Ecos da Eco 92 na reunião da SBPC

Umberto G. Cordani

O workshop "Ecos da Eco 92" promovido pela SBPC — Sociedade Brasileira para o Progresso da Ciência, em sua reunião anual de julho de 1992, contou com a colaboração do Instituto de Estudos Avançados da USP, e da Sociedade Brasileira de Meteorologia. Seus objetivos foram os de produzir uma avaliação dos resultados da Conferência das Nações Unidas sobre Meio Ambiente e Desenvolvimento, a Rio 92, logo após a sua realização, através do exame cuidadoso dos documentos resultantes, de depoimentos de quem participou do evento, e de discussões generalizadas por parte de componentes de diversos segmentos da sociedade, que acompanharam o desenvolvimento do processo.

Foram disponíveis para o exame deste workshop os textos iniciais da Conferência do Rio, e também as modificações introduzidas, durante os debates no Riocentro. Os produtos da Conferência incluíram a Declaração do Rio, contendo os princípios básicos do ecodesenvolvimento, a Agenda 21, que representa um enorme programa de ações para preparar a humanidade a "sobreviver", no próximo século, duas convenções a respeito das mudanças climáticas, e da biodiversidade, e uma declaração sobre florestas. Estes foram os elementos básicos em discussão durante o workshop.

Por que o "Ecos da Eco 92"? E por que a SBPC, em sua reunião anual deste ano quis dar um destaque especial a este workshop?

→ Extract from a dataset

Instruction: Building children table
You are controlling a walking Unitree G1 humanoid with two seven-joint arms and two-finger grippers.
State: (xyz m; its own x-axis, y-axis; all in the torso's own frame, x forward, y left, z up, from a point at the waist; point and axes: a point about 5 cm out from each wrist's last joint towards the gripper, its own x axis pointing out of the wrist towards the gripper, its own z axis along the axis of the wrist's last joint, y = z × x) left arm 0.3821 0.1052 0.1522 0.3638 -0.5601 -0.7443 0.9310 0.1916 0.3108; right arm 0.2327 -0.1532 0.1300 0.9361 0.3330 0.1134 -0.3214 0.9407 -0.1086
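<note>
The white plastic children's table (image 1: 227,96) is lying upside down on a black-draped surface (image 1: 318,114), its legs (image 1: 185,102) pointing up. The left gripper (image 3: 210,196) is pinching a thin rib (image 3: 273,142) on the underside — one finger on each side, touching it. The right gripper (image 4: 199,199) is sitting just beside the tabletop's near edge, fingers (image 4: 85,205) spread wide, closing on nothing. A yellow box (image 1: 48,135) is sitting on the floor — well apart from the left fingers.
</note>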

Porque a Rio-92 representou uma inflexão na história da humanidade, com a redefinição do direcionamento do desenvolvimento humano. Novos caminhos, em busca de um novo equilíbrio, que envolva uma situação de desenvolvimento "sustentável", em bases eqüitativas para a humanidade.

Este paradigma requer uma reestruturação profunda dos padrões da sociedade de consumo, com uma oferta de vida decente para a maioria pobre, que somente será atingido se houver uma espécie de "contrato social", baseado no princípio ético da solidariedade, tanto intra-gerações (agora e nos próximos anos), como inter-gerações, incluindo-se aqui o planejamento para o bem estar da humanidade, a longo prazo. Sua meta final é uma situação de estabilidade para o planeta, com o crescimento populacional contido, e a utilização de tecnologias sadias para o ambiente, dentro dos princípios do desenvolvimento sustentável, socialmente equilibrado, responsável, e em harmonia com a natureza.

Presentemente nos encontramos muito distantes de tal situação ideal. Nossos padrões existenciais, nossas atitudes sócio-econômicas, são claramente não-sustentáveis, e a situação piora continuamente com a explosão populacional. O consumo anual de cada habitante do planeta atinge cerca de 20 toneladas de material, cerca de 1,5 Kw de energia, e cerca de 800 m3 de água. Com isto são produzidas cerca de 2 toneladas de produtos finais, acompanhadas de inúmeras transformações químicas, e enorme quantidade de rejeitos diversos. O homem tornou-se um agente geológico dos maiores, e o fluxo de material que ele movimenta na superfície da Terra é da mesma ordem de grandeza que aquele provocado pelo conjunto de processos naturais originários da dinâmica interna do planeta.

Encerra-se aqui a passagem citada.